(Exercise instructions)
Copy the listing below line for line, from its opening line to the one with "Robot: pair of", both included; stop there.
Source material Block Start
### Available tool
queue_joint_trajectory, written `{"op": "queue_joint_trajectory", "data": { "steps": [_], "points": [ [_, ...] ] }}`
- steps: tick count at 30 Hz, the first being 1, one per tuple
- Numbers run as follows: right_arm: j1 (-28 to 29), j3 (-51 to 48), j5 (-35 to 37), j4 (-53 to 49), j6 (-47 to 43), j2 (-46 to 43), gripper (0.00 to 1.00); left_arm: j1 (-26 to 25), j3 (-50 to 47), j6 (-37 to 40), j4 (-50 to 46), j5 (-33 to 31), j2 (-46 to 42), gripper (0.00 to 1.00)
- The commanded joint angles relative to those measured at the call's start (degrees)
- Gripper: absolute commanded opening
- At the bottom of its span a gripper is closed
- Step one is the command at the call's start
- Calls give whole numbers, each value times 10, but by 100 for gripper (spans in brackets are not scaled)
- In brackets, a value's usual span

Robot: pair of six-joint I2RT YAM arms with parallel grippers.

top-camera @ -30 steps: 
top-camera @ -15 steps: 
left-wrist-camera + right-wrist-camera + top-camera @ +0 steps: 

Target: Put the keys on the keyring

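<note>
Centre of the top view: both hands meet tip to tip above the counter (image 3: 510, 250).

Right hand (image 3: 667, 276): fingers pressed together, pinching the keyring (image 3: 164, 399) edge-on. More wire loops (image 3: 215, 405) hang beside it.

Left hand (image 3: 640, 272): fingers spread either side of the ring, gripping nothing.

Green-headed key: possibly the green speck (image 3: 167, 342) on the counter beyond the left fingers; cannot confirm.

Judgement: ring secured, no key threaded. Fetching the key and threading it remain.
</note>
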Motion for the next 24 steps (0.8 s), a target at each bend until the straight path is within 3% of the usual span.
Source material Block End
(Exercise answer)
### Available tool
queue_joint_trajectory, written `{"op": "queue_joint_trajectory", "data": { "steps": [_], "points": [ [_, ...] ] }}`
- steps: tick count at 30 Hz, the first being 1, one per tuple
- Numbers run as follows: right_arm: j1 (-28 to 29), j3 (-51 to 48), j5 (-35 to 37), j4 (-53 to 49), j6 (-47 to 43), j2 (-46 to 43), gripper (0.00 to 1.00); left_arm: j1 (-26 to 25), j3 (-50 to 47), j6 (-37 to 40), j4 (-50 to 46), j5 (-33 to 31), j2 (-46 to 42), gripper (0.00 to 1.00)
- The commanded joint angles relative to those measured at the call's start (degrees)
- Gripper: absolute commanded opening
- At the bottom of its span a gripper is closed
- Step one is the command at the call's start
- Calls give whole numbers, each value times 10, but by 100 for gripper (spans in brackets are not scaled)
- In brackets, a value's usual span

Robot: pair of six-joint I2RT YAM arms with parallel grippers.

A complete answer has now been given to the exercise.